My reaction to this offer to be restored to duty with the slate wiped clean was this -- I was guilty of no wrong. I was defending my inherent rights against a rotten attack on those rights by one who had the authority to legally make the attack. Therefore, if I had been found guilty of "wilful disobedience of orders," I was perfectly willing to pay the penalty. I did not ask for any quarter from anyone. I do not ever ask for quarter. All I ask for is fair play. I will fight an injustice to the death, but I will never ask favors from anyone. In this case, the Captain was utterly wrong. He swore before the G.C.M. that my teeth needed pulling. That was about thirty years ago, if I remember correctly, and I have half of those teeth yet, and had all of them until last year, which is proof enough.

Now, let me tell you how and when I took my last drink and that will close Part One of this autobiography. When I was discharged from the Army, they gave me a five-dollar bill and a suit of clothes. That was all. Taking the five dollars, I walked up Market Street in San Francisco and into a saloon in which I had spent many dollars. As soon as I entered, the bartender, Jimmy Wisnom, said, "Well, for the love of Pete, here's the piano player. Where in the Sam Hill have you been? Come on, and I'll set up the drinks on the house." "O.K., Jim, give me a glass of milk," I replied.

He poked lots of fun at the milk, but he bought it just the same, and that is the last drink I have ever taken.

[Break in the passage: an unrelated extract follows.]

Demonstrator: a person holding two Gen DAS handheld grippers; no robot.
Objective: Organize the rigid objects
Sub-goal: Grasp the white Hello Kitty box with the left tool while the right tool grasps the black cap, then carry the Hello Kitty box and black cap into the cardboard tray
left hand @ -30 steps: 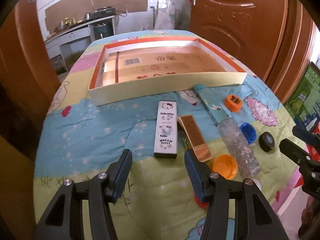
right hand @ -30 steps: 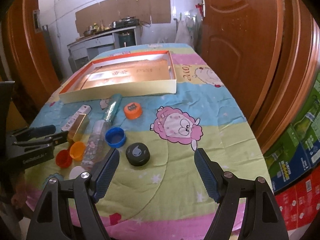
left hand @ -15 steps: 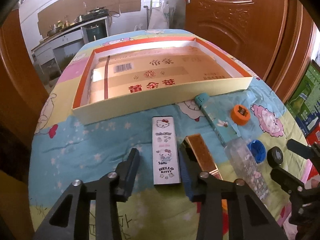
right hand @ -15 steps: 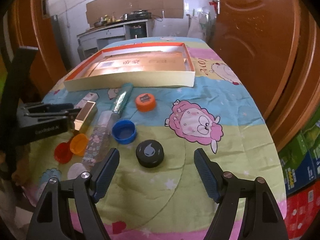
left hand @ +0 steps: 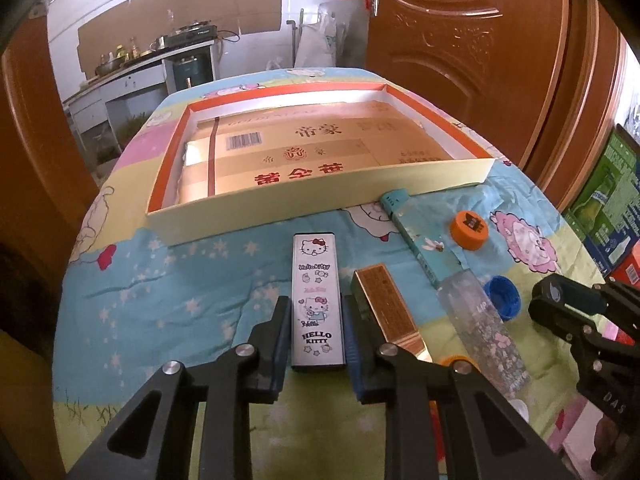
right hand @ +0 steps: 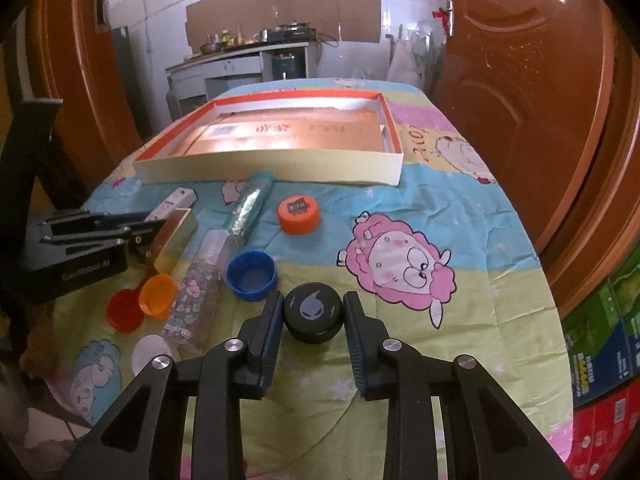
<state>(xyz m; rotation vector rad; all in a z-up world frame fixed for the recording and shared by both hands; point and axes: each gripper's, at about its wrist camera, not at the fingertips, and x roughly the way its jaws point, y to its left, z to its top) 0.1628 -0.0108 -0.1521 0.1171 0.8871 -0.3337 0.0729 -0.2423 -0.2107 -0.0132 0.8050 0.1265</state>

Why I asked for milk, I do not know. How nor why the desire for beer left me, I do not know either. I know that from that moment on, my life was slowly changed. You could not buy me to take a drink. I was a fight, don't think it was not, and I walked all that night, up Mission Street and down the peninsula to San Jose where I sneaked into a livery barn with the five dollars still in my pocket. The rest of the story belongs in Part Two.